Diversamente entendemos que a forma culposa é suficiente também para a caracterização da improbidade administrativa no caso aqui tratado. Isto devido a expressão “patrimônio público” contida no art. 5º da parte geral da LIA, ter significado diferente e mais amplo que a expressão “erário” contida no art. 10 (abrangendo, além dos bens e interesses de natureza econômica e financeira, os bens e interesses de natureza moral etc.), bem como por questão de técnica legislativa, pois o referido art. 5º (que faz expressa referência a ação ou omissão “dolosa ou culposa”), por estar na parte que trata das disposições gerais da LIA, seria aplicável a todas as hipóteses de improbidade dispostas nos artigos 9º, 10 e 11.
Assim, para a configuração da improbidade no caso em tela basta a presença da culpa, que por falta de cuidado o administrador contrate/nomeie para assessor ou representação judicial, violando a exigência constitucional de concurso público, e a moralidade, impessoalidade e legalidade, pessoas estranhas à carreira da Advocacia Pública.
Lado outro, e sem querer negar a exigência na LIA da presença do elemento subjetivo para a configuração da improbidade, ainda que se considere indispensável a presença do dolo como faz o STJ, entendemos, à luz da Teoria Finalista da Ação, tomada emprestada do Direito Penal, que o dolo integra a conduta do agente, de sorte que se o agente atua de forma livre e consciente, o faz porque quer, não havendo que se questionar acerca da sua intenção ou má-fé no fim almejado.
Dessa forma, a vontade livre e consciente do agente público, caracterizadora do elemento subjetivo (no caso o dolo), está em praticar a conduta descrita na LIA como uma hipótese de improbidade. Será a Lei que definirá se determinada conduta será ou não considerada um ato de improbidade (e não a intenção do agente), o que ocorre independentemente de demonstração da má-fé.
No caso aqui retratado, o dolo do agente está na vontade livre e consciente de contratar pessoa estranha à carreira da Advocacia Pública para o exercício das funções de consultoria jurídica ou representação judicial. Pouco importa a sua intenção final, bastando para a configuração da improbidade apenas a prova da prévia ciência do agente relativamente à sua obrigação, o que é feito de forma objetiva, e aqui pode ser feito até mesmo com a mera alegação do direito, haja vista que a obrigação desrespeitada pelo agente (exigência de concurso público, respeito aos princípios da moralidade, impessoalidade e legalidade, e a exigência de que a representação judicial e a consultoria jurídica nos Estados sejam exercidas por Procuradores de Estado organizados em carreira) é decorrência da própria lei (Constituição Federal e LIA), e a ninguém é dado se escusar do cumprimento de obrigação ou justificar ação ou omissão com base em suposto desconhecimento da lei (art. 3º da LICC).

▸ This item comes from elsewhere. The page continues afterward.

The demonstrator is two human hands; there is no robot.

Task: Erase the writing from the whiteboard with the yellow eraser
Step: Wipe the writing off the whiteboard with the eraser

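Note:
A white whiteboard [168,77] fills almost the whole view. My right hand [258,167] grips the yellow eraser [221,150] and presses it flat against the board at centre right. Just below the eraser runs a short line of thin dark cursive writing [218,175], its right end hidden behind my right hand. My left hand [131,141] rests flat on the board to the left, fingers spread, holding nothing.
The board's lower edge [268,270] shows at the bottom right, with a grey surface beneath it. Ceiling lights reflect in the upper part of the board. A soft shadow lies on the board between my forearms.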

Assim, concluímos que, pela subsunção do fato à norma prevista no art. 11 da LIA e desde que esteja presente o elemento subjetivo (dolo ou culpa), a nomeação ou contratação de pessoas estranhas à carreira da Advocacia Pública para o exercício das funções de representação judicial e consultoria jurídica dos Estados e Distrito Federal configura ato de improbidade administrativa por parte do administrador.